__Aim of the exercise__
Among the entries below, which lines run from the line with "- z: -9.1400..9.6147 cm" through the line with "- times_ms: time"? Retype those, both ends included, exactly and without pictures.

__Data records__

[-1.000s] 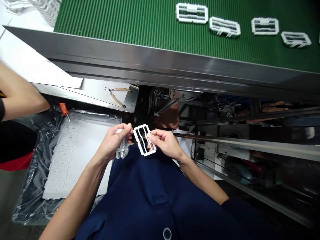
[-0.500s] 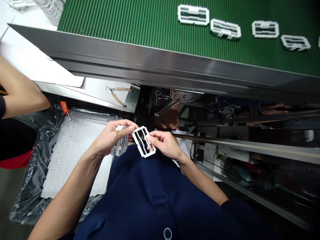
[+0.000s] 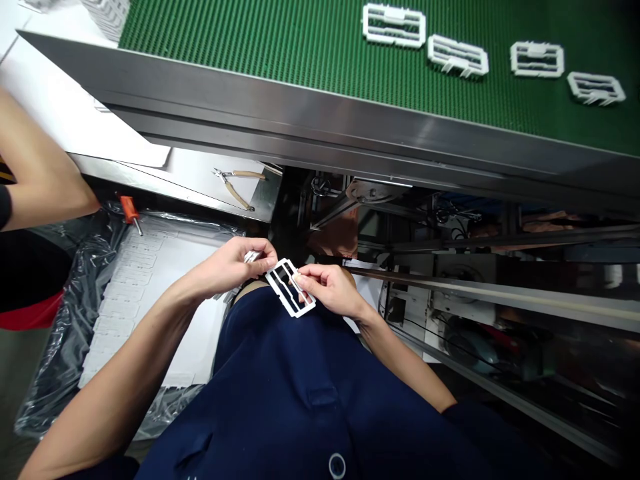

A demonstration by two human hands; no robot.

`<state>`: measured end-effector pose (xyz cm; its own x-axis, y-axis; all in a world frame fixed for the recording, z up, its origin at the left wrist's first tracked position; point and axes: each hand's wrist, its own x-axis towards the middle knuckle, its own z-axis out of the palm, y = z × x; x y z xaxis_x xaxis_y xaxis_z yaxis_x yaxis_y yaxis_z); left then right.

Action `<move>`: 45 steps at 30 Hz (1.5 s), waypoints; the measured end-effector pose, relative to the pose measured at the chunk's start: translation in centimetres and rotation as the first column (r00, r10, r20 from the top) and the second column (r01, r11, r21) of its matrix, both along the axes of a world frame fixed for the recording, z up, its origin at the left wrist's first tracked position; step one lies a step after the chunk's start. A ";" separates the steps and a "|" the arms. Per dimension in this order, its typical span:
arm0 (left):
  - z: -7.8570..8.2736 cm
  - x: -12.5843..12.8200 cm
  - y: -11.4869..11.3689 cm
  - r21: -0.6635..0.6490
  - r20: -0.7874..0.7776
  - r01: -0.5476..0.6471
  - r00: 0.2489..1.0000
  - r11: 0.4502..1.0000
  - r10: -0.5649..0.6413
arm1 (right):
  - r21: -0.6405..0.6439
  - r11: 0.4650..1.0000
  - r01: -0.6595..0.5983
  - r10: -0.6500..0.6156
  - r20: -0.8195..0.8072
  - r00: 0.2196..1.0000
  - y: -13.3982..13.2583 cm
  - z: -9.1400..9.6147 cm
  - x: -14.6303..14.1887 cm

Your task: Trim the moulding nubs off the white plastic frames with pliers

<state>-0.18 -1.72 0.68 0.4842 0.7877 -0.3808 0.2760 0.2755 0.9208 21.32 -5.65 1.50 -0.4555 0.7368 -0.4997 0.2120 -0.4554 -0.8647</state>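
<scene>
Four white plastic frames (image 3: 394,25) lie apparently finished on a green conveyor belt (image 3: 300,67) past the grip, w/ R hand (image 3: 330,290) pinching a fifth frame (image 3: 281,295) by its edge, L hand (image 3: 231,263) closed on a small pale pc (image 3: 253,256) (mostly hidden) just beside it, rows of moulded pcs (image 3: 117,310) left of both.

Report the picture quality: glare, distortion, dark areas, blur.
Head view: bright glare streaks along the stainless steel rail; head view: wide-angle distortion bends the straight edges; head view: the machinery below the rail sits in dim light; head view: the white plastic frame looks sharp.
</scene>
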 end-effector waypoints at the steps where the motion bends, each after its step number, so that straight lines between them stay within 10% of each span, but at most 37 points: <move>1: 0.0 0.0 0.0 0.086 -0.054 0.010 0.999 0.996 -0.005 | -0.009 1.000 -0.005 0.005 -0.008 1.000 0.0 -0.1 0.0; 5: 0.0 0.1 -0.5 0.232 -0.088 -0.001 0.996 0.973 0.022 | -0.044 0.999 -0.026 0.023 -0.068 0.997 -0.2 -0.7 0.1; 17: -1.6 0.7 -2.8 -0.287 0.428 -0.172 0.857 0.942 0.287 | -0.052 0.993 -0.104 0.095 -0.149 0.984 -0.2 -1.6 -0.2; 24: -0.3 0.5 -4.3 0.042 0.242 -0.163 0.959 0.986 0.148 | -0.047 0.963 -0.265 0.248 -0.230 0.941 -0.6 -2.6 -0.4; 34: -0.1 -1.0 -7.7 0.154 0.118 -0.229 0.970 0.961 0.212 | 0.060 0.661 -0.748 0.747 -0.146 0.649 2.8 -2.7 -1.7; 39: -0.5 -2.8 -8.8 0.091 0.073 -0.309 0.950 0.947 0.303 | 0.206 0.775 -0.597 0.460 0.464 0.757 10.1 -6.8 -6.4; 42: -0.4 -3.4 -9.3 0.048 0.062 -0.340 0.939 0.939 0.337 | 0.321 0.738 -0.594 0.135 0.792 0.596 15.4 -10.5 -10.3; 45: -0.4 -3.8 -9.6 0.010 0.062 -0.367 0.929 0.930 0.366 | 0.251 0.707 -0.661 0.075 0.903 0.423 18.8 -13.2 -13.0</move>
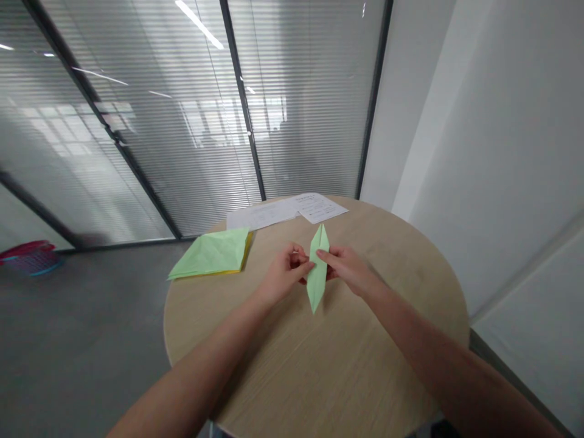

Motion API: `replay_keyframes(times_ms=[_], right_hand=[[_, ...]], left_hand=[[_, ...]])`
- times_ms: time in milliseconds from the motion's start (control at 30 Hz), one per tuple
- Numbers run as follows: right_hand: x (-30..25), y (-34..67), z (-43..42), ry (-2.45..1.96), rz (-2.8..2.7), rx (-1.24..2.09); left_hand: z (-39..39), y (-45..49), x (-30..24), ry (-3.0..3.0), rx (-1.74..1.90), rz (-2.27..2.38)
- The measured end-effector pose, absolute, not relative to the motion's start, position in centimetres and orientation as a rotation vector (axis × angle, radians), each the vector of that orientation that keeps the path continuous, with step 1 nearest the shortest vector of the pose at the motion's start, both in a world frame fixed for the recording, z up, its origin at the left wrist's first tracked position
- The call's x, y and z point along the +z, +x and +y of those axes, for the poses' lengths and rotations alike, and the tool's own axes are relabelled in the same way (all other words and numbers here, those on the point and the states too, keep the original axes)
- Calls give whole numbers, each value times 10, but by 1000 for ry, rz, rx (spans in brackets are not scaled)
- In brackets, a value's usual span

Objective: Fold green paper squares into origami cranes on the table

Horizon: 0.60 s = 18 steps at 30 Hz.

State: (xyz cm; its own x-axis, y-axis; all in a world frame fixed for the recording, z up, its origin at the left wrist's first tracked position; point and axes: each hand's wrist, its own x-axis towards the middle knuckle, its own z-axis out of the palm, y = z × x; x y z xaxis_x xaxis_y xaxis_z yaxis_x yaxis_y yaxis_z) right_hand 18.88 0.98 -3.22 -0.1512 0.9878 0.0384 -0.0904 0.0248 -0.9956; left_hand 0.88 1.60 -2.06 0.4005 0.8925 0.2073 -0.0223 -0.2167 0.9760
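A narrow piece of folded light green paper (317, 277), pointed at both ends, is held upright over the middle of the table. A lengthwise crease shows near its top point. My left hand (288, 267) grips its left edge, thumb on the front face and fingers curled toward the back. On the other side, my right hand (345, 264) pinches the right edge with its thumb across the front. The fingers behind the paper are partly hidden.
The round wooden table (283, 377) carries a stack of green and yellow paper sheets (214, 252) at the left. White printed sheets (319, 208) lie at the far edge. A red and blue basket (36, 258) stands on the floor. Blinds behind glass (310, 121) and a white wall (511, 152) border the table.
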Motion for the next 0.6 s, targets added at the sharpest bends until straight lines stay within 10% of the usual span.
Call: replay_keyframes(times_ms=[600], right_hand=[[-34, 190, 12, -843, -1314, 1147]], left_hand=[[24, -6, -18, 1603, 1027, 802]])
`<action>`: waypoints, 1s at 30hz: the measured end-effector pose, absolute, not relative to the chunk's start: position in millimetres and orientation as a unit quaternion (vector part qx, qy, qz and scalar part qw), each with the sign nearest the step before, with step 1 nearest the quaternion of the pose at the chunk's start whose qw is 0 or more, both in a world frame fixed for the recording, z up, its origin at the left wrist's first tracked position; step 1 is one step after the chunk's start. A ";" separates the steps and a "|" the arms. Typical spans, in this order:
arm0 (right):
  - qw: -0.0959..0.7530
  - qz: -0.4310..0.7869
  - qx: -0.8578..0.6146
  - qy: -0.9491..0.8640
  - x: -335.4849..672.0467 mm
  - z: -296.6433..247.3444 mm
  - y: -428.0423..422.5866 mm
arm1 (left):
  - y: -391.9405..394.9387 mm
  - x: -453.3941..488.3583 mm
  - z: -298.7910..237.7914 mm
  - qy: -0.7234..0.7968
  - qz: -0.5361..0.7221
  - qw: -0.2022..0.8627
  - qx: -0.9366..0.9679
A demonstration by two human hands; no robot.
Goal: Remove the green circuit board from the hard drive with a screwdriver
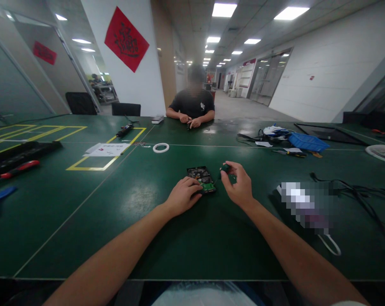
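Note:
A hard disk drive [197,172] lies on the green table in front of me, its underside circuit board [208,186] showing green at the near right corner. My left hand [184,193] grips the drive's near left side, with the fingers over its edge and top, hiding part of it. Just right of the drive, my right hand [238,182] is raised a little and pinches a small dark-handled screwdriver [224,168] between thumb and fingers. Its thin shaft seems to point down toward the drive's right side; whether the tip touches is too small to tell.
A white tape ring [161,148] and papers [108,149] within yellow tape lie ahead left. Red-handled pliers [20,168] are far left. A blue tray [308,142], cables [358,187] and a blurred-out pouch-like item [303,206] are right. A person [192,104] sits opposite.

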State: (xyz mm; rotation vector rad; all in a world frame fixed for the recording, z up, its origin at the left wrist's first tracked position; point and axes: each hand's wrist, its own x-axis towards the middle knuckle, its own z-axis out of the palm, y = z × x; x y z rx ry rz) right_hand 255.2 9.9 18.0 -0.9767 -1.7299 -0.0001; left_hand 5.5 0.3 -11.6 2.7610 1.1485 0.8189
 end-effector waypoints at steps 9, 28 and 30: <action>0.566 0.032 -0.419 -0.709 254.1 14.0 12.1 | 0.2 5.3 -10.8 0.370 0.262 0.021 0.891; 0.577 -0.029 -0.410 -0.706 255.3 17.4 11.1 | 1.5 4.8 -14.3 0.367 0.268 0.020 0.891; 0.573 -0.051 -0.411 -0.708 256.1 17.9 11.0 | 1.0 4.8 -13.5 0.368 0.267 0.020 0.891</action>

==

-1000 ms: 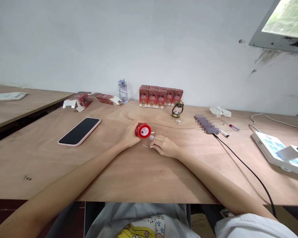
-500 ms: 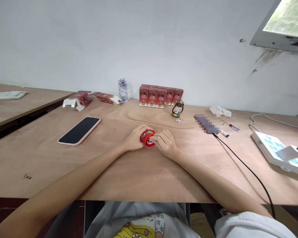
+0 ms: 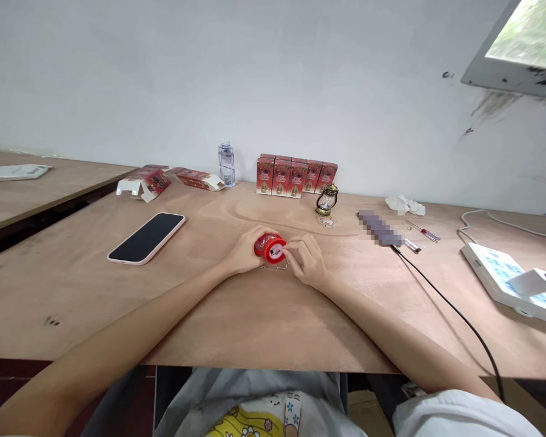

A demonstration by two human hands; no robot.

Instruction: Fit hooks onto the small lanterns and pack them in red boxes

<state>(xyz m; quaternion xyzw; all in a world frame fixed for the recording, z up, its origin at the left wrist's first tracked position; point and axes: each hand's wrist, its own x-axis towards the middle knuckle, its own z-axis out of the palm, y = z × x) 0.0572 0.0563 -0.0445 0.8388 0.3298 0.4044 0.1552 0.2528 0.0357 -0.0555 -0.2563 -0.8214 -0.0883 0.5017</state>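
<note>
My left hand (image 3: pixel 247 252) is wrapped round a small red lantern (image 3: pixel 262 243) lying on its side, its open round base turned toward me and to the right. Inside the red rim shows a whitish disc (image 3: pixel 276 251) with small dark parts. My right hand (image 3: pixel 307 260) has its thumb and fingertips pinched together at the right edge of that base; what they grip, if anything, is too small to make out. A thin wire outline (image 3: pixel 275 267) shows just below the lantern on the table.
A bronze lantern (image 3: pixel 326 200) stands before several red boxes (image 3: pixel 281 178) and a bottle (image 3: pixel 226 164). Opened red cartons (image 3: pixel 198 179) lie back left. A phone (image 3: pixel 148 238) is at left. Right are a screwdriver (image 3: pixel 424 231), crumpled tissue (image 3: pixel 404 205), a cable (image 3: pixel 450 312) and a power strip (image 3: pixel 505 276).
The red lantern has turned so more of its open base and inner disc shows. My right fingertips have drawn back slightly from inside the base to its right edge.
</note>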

__Solution to this problem__
  - z: -9.1400..9.6147 cm
  - x: -14.6303..14.1887 cm

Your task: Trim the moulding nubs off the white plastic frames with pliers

<state>-0.18 -1.72 0.68 0.4842 0.7877 -0.3808 0.2760 0.2755 0.9208 21.32 -5.65 1.50 -0.4555 0.7368 -0.4997 0.2120 -0.4554 -0.8647</state>
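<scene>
Four white plastic frames (image 3: 394,25) lie apparently finished on a green conveyor belt (image 3: 300,67) past the grip, w/ R hand (image 3: 330,290) pinching a fifth frame (image 3: 281,295) by its edge, L hand (image 3: 231,263) closed on a small pale pc (image 3: 253,256) (mostly hidden) just beside it, rows of moulded pcs (image 3: 117,310) left of both.

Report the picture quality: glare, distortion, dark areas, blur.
Head view: bright glare streaks along the stainless steel rail; head view: wide-angle distortion bends the straight edges; head view: the machinery below the rail sits in dim light; head view: the white plastic frame looks sharp.
</scene>
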 end-effector waypoints at the steps where the motion bends, each after its step number, so that straight lines between them stay within 10% of each span, but at most 37 points: <move>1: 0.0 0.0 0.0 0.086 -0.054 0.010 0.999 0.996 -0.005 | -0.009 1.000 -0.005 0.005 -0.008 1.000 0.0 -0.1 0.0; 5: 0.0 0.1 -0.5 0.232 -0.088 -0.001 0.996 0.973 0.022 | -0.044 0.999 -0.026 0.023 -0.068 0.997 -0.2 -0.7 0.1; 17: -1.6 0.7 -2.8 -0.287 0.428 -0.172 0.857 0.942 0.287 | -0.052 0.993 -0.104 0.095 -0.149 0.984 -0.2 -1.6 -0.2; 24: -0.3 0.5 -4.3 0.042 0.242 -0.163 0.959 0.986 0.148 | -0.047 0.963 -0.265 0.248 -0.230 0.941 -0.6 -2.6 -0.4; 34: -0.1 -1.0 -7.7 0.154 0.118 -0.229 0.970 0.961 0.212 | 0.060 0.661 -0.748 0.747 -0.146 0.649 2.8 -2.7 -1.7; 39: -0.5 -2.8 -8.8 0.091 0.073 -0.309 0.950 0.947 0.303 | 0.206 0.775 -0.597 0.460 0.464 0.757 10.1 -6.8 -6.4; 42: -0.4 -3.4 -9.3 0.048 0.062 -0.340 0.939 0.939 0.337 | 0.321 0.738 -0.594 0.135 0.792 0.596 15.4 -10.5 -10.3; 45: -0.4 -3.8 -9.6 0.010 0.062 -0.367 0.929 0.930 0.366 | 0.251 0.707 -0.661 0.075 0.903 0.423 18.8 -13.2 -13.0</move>

Motion API: `replay_keyframes(times_ms=[_], right_hand=[[_, ...]], left_hand=[[_, ...]])`
- times_ms: time in milliseconds from the motion's start (control at 30 Hz), one per tuple

No additional output is expected for this exercise.